Manset seul maître à bord

"À bord du blossom", le nouvel album de Gérard Manset. © DR

Gérard Manset, figure tutélaire de la chanson française, publie son 22e album. À Bord du Blossom relate en chansons et en textes les pérégrinations d'un capitaine dans les mers du Sud. Comme à son habitude, l'artiste a créé comme il voyage, en solitaire.
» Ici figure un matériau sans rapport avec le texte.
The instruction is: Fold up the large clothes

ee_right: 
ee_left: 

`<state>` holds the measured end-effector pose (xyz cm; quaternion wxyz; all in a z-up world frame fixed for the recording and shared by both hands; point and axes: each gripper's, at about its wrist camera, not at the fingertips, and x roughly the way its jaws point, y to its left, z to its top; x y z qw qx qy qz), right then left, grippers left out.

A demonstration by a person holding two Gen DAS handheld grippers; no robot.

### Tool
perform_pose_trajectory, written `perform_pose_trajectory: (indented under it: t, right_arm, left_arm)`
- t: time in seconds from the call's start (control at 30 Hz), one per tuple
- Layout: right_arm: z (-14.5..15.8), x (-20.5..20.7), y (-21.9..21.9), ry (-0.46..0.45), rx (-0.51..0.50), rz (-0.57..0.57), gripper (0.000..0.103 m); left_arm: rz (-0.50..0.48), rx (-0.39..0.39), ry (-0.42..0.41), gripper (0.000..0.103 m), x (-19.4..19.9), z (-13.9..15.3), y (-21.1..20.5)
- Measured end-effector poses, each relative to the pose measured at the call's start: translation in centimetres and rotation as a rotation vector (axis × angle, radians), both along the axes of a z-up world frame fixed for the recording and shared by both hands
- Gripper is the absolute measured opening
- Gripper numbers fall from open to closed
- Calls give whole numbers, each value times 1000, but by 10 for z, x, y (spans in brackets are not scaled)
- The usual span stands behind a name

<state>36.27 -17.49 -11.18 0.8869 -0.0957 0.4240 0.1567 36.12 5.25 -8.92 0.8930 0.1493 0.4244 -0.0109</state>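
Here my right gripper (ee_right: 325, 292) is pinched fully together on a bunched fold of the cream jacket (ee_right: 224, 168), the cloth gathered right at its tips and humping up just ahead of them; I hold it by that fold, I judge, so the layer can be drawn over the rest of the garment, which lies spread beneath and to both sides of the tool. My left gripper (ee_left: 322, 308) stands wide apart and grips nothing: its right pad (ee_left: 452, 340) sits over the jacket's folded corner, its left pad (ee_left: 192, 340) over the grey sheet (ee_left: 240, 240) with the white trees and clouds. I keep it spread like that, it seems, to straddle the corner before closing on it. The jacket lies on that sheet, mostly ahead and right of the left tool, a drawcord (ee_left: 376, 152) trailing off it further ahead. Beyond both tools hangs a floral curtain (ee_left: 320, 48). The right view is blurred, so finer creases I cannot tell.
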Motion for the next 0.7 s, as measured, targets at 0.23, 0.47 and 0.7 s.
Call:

RFI Musique : Quels sont les récits de voyage qui ont façonné votre imaginaire ?
Gérard Manset : Il y en a peu. Pierre Loti, évidemment, car c'est l'un des rares à avoir écrit autant de récits de voyage. Il est du XIXe siècle, le siècle que je privilégie. J'ai à peu près lu toute son œuvre, je suis un inconditionnel admiratif, car j'ai aimé sa vie, son courage, ses multiples aventures, très touchantes. Il a écrit Le Mariage de Loti qui se déroule à Tahiti, qui est d'une beauté à pleurer à toutes les pages ; le Roman d'un Spahi, dont l'action se situe à Saint-Louis du Sénégal, également de toute beauté ; Aziyadé, qui se passe en Turquie, Mon Frère Yves, en Bretagne, ou encore Ramuntcho, au Pays basque.
Il y a peu d'écrivains français qui ont autant écrit sur le voyage, contrairement aux Anglais ou aux Américains… Petit, je lisais Belliou la Fumée ou Croc blanc, de Jack London. Celui que j'ai dans la poche (il le sort de son manteau), c'est Lord Jim de Joseph Conrad. Merveilleux roman qui se déroule dans des pays que j'ai bien connus et aimés, dont j'ai parlé la langue, c'est-à-dire l'Indonésie, toutes les îles de la Sonde. Les voyages ont été toute ma vie. Ceux que cela intéresse pourront faire leurs recherches sur mes 30 années de voyages, ma demi-douzaine de livres de photos et les 15 ouvrages parus.

Que cherche le voyageur ?
Je peux difficilement répondre tellement ce sujet est inopportun ! Depuis une quinzaine d'années, avec l'Internet, il n'y a plus de voyages. Je l'ai souvent raconté : j'arrivais dans des aéroports, il n'y avait pas de douane, pas de sécurité, on prenait son billet au pied levé, les avions étaient vides… Avec le tourisme de groupe, la démographie, les comités d'entreprise ou le troisième âge, c'est un monde révolu.
Les voyages que j'ai accomplis, c'était seul, avec mon appareil photo à l'épaule, sans bagages, un carnet, un stylo et des "travellers chèques" en poche. Une époque à laquelle les populations aimaient accueillir les quelques rares solitaires qui se baladaient ainsi, alors qu'aujourd'hui, c'est très suspect.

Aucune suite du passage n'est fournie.